Use smaller models for simpler tasks: You don't always need a trillion parameter model to generate email content or classify text. Instead consider using smaller, faster models which can save you both cost and latency. Consider using different (and some times multiple) models for different tasks.
Make LLM requests in parallel: It’s well known that large prompts & completions will take way longer than shorter ones. Keeping your prompt short and limiting max_tokens can significantly speed up your app. Look for ways to parallelise your calls. So if you're summarising a large piece of text, a map-reduce can make your call really fast.
4. 🏎️ Handle Rate-Limits
Most LLM providers actively enforce rate-limits on their APIs. Building an app to absorb these HTTP 429 errors will go a long way in providing the best experience for your users.
The most common way to handle these rate limits is to add retry logic for your requests with an exponential back-off. Tenacity is the most popular library for Python users, and we've used Async-Retry from Vercel to great effect.

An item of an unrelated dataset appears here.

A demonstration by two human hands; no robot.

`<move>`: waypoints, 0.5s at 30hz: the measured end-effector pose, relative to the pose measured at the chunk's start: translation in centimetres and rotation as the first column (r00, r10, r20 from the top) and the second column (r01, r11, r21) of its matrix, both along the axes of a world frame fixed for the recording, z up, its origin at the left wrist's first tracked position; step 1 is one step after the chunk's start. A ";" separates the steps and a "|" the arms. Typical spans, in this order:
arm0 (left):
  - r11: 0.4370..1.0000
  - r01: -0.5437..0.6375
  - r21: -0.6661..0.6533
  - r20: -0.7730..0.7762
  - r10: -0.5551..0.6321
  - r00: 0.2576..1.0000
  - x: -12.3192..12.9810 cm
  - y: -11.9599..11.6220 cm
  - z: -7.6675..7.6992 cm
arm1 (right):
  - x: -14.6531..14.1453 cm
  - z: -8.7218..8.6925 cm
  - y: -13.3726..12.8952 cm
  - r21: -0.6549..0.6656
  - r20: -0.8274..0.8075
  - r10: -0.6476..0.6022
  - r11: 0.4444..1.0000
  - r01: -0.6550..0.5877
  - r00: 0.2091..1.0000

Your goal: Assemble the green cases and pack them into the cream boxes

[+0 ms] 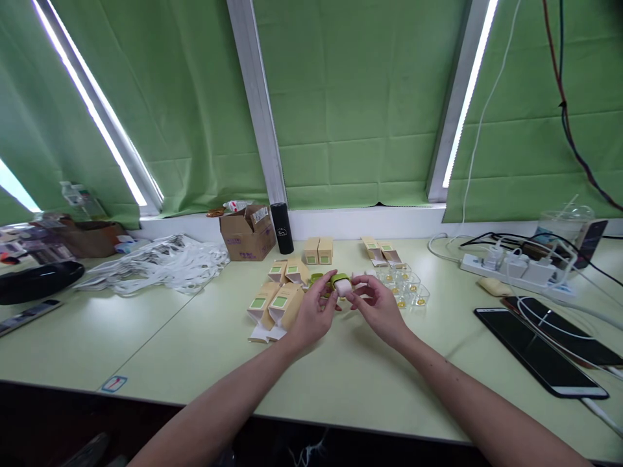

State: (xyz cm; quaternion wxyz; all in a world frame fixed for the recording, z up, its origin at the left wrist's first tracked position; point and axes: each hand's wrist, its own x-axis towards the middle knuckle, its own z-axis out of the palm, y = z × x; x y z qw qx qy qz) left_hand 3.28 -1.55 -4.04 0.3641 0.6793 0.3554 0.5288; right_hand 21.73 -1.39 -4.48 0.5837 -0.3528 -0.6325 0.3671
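Note:
Just above the table, my left hand (315,312) and my right hand (378,306) pinch a small white roll-like piece with a green band (343,285) between their fingertips. Its exact kind is too small to make out. Several small beige cartons with green labels (286,303) lie beside my left hand, their white end flaps open. Behind the fingers, green pieces (316,277) are partly hidden. Next to my right hand stand several clear plastic containers (419,295) with a yellow spot in each.
Two upright beige cartons (318,251) and more open cartons (382,251) stand farther back. A cardboard box (247,235), a black cylinder (282,228) and white straps (160,263) are at the back left. Phones (538,350), cables and a power strip (516,275) occupy the right.

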 end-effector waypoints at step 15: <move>0.970 0.192 -0.152 0.121 -0.174 0.977 0.0 -0.3 0.7 | 1.0 -0.5 0.1 0.537 0.450 -0.292 0.843 0.005 0.844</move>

While, not so obvious initially, it is worthwhile to invest in user-level rate limiting as well. That way you can ensure fair usage of your API rate-limits across all your users. It's an investment that pays off in the long run by preventing any single user from dominating the request traffic.
5. 🛡️ Guard Against Abuse
At a previous company, we were attacked by bots and our API usage went through the roof.
If this happens to you, it causes 2 BIG problems:
- You end up paying your LLM provider a lot of money
- Your genuine users will start to see delays in processing since all your precious tokens are being used by bots!

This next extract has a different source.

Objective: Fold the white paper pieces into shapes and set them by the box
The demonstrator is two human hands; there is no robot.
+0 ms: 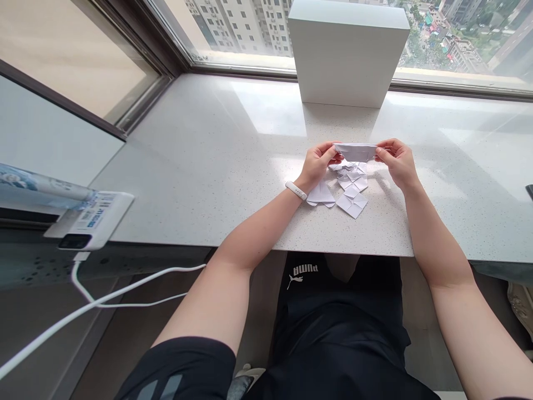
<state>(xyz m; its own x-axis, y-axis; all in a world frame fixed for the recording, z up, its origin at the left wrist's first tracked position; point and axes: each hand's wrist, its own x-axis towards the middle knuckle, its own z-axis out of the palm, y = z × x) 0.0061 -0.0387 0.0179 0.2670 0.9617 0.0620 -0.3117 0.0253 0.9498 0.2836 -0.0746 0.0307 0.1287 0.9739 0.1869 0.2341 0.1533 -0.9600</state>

The simplest way to avoid this is a captcha (I'm sure you thought of this!), but here are 2 more advanced solutions:
- User-level rate-limiting: As discussed above, implementing user-level rate limiting ensures fair usage across your user segments.
- IP fingerprinting: This advanced technique can help you identify and stop spammers more effectively. It might require a bit more effort to set up, but the added security is well worth it.
✅ So here’s the final game plan:
- Log and Analyse: Start by logging all your requests and responses. Consider investing in a specialised logging tool to handle large chunks of text without spiralling costs.
- Alerts for Failures: Don't wait for your users to tell you something's wrong. Set up alerts for both request and response level failures for quick issue resolution.
- Eye on the Clock: Keep a close watch on API latencies. Introduce streaming, use smaller models for simpler tasks, and parallelise your calls to improve performance.
- Navigating Rate Limits: Don't let HTTP 429 errors get in your way. Handle rate limits on both the LLM provider's side and on your user's end for a smoother user experience.
- Guard Against Abuse: Stay vigilant against potential abuse. Remember, a simple captcha or advanced techniques like user-level rate limiting and IP fingerprinting can save your day!
And there you have it, a comprehensive guide to ensuring your AI app stays highly reliable, even when the unexpected happens.